Carboxypeptidase G3

This chapter describes the structural chemistry and the biological aspects of carboxypeptidase G 3 . Carboxypeptidase G 3 consists of four subunits of identical molecular mass of 15 kDa. The pI is estimated to be 7.2. The enzyme is suspected to be a zinc-dependent metallopeptidase. The amino acid sequence and gene for carboxypeptidase G 3 are not known yet. The enzyme exists on the cell membrane of Pseudomonas sp. bacteria and seems to be a constitutive enzyme. The enzyme shows in vitro antitumor activity.

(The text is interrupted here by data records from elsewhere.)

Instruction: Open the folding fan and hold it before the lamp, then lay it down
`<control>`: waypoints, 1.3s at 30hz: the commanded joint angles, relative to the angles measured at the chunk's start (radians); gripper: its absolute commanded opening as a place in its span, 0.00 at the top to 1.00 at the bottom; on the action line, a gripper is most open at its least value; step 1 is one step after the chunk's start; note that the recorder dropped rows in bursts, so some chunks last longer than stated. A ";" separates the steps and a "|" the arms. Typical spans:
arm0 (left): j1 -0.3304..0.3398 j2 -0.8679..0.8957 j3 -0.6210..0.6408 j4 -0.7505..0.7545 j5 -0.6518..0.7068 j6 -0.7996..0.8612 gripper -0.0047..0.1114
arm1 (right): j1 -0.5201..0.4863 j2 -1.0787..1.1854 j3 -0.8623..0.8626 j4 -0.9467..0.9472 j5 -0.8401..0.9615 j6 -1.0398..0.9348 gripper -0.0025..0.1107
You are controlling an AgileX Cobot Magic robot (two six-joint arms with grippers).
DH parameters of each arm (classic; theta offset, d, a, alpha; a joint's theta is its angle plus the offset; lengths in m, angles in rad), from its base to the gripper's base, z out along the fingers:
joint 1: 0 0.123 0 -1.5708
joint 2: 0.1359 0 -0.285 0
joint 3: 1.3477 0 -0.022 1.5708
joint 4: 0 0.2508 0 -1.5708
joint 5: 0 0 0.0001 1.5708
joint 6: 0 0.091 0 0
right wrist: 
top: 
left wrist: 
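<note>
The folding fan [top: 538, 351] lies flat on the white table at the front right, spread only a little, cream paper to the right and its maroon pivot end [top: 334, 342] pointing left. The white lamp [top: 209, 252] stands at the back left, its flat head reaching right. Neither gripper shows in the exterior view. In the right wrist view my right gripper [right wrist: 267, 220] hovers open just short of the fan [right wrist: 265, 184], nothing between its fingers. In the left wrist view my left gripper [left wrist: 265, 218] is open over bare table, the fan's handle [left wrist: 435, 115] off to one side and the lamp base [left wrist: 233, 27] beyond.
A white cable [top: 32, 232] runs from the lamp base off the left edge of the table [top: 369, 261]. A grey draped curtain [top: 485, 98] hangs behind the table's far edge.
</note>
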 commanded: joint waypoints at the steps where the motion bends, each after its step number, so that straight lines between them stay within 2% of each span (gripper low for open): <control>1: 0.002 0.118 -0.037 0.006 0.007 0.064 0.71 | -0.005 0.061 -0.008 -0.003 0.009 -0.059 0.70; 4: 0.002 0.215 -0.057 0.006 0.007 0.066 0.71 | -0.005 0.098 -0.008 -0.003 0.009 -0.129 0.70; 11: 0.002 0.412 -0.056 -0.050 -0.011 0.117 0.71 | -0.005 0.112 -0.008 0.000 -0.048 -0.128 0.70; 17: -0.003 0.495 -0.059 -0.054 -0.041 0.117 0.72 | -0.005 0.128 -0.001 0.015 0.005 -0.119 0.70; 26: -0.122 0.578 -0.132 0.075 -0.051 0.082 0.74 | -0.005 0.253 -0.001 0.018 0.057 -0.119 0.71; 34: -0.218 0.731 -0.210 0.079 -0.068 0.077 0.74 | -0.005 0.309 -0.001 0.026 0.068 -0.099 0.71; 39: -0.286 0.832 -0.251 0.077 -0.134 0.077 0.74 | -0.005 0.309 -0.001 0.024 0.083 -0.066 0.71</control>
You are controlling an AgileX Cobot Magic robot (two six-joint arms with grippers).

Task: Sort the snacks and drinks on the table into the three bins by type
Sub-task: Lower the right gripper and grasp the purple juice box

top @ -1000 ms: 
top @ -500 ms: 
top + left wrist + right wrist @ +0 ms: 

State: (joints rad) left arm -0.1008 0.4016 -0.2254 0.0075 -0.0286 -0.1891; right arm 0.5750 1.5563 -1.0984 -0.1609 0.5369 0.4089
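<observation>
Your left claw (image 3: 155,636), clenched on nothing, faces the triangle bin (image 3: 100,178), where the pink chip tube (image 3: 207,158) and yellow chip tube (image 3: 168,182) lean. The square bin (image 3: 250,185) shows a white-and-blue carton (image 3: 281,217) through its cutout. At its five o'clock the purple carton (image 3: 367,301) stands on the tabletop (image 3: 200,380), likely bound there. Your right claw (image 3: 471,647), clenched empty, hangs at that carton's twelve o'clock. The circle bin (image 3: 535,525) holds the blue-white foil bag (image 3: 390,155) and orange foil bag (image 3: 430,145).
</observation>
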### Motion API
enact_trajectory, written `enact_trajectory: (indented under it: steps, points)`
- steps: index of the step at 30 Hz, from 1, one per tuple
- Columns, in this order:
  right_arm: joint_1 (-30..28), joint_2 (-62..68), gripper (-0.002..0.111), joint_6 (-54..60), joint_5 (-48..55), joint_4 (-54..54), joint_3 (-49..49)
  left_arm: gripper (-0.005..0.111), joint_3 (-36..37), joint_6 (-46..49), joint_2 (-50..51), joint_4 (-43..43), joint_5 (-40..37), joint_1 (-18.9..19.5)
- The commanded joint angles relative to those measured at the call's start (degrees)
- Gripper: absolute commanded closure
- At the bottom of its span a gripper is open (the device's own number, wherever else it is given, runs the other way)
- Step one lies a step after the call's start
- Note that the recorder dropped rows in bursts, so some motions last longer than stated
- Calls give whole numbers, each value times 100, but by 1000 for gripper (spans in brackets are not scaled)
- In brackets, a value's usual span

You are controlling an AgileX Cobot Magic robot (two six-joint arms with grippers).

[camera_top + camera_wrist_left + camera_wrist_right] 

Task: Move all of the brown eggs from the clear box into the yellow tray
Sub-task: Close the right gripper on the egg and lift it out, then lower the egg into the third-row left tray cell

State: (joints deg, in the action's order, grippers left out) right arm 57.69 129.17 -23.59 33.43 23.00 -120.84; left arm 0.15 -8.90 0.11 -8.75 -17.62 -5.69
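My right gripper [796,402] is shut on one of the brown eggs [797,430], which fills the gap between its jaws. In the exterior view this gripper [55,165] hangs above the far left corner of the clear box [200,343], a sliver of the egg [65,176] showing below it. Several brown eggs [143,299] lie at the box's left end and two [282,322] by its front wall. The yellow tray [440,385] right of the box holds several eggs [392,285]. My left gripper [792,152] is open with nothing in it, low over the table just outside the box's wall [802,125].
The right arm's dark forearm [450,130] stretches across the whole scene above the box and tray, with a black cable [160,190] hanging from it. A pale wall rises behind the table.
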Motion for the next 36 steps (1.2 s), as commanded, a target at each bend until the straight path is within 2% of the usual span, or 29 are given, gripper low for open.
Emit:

Carboxypeptidase G 3 very slightly inhibits the growth of murine leukemia, but shows remarkable antitumor activities against human carcinoma KB and PC-3 cells among ten kinds of human carcinoma cell lines. Its antitumor activity mechanism seems to be based on the degradation of folic acid. Unlike carboxypeptidases G, G 1 and G 2 , the carboxypeptidase G 3 acts not only on the L-form of acidic amino acids, but also on the D-form and slightly hydrolyzes Bz-DL-Glu. However, some properties such as C-terminal glutamate-releasing activity and the requirement for Zn 2+ are quite similar to those of the other enzymes.